What Actually Happened
On June 16, 2025, Bajaj Finance’s stock chart showed a startling ~90% drop overnight — from around ₹9,331 to ₹956. But don’t worry: this wasn’t a market panic. The plunge occurred due to two shareholder-friendly actions that were structural, not financial:
- Bonus Issue (4-for-1): For every one share held, investors received four additional free shares
Stock Split (1-for-2): Every existing share was split into two shares, halving the face value from ₹2 to ₹1
Why the Price Plummeted
With more shares now outstanding, the stock price adjusts downward mathematically. The market cap remains the same — you just own 10 times more shares at 1/10th the price each. For instance:
- 1 original share → 5 shares after bonus → 10 post-split
- Total value remains unchanged until markets re-price the adjusted float
What It Means for Investors
- 🧮 No loss in value: The total holding value is preserved.

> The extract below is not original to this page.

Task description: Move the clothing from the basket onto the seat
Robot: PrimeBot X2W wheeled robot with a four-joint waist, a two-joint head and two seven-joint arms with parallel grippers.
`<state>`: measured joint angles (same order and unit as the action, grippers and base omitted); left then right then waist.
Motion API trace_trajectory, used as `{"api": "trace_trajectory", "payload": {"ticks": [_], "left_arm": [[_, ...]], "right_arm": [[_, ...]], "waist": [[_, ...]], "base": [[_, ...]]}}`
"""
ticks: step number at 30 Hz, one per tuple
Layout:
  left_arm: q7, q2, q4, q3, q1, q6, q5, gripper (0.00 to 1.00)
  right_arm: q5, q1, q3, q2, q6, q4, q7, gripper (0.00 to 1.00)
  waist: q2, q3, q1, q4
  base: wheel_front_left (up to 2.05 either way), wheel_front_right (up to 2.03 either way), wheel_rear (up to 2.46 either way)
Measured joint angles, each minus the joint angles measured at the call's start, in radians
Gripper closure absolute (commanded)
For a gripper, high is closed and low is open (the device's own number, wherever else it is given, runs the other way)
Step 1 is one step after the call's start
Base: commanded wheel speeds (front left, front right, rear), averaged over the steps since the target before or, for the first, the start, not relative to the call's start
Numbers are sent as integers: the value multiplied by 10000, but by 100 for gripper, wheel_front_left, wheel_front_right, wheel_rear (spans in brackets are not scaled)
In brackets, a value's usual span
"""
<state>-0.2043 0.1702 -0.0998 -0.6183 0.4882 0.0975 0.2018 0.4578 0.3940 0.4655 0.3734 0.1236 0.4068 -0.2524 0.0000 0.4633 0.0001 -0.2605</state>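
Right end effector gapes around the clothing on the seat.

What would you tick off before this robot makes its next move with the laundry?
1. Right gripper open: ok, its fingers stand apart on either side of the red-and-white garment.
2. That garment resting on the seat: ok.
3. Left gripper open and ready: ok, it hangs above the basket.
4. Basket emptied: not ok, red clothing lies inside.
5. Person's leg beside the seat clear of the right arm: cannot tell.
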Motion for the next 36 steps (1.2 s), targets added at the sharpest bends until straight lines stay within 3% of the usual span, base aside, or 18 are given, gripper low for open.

- 📈 Better liquidity & accessibility: More shares at a lower price may attract retail investors and improve tradeability
- 📅 Actual credits in Demat account: Updated holdings (10x the original) will reflect by June 27, per company filings
The Bigger Picture
- Strong fundamentals: Q4 FY25 net profit rose 17% YoY to ₹4,480 cr, with strong AUM and loan booking growth
- Supportive macro tailwinds: With easing inflation, possible RBI rate cuts, and enhanced consumer spending driven by tax reforms, Bajaj Finance is well-positioned for growth
🚨 Bottom Line
- The headline “90% plunge” was just a technical artifact, not a crisis.
- Investors didn’t lose, they just own more shares priced lower per unit.
- Structural changes like this can enhance market depth and broaden the shareholder base — a typical positive move.
🧭 What You Should Focus On Now
Area | Watchpoint |
---|---|
Q1 FY26 Updates | Keep tabs on the June 27 holding adjustment. |
Loan Growth Trends | With favorable interest rates, monitor pickup in NBFC activity. |
Valuation Outlook | Bajaj Finance trades around 33‑35× TTM P/E — aligns with business quality |
🔍 Final Take: Ignore the dramatic “90%” rhetoric — it’s financial framing, not fallout. What matters more are the business fundamentals, future loan growth, and how these structural adjustments bolster the stock’s appeal.
Let me know if you’d like a deep dive into post-split price behavior, peer comparisons, or a chart-follow analysis.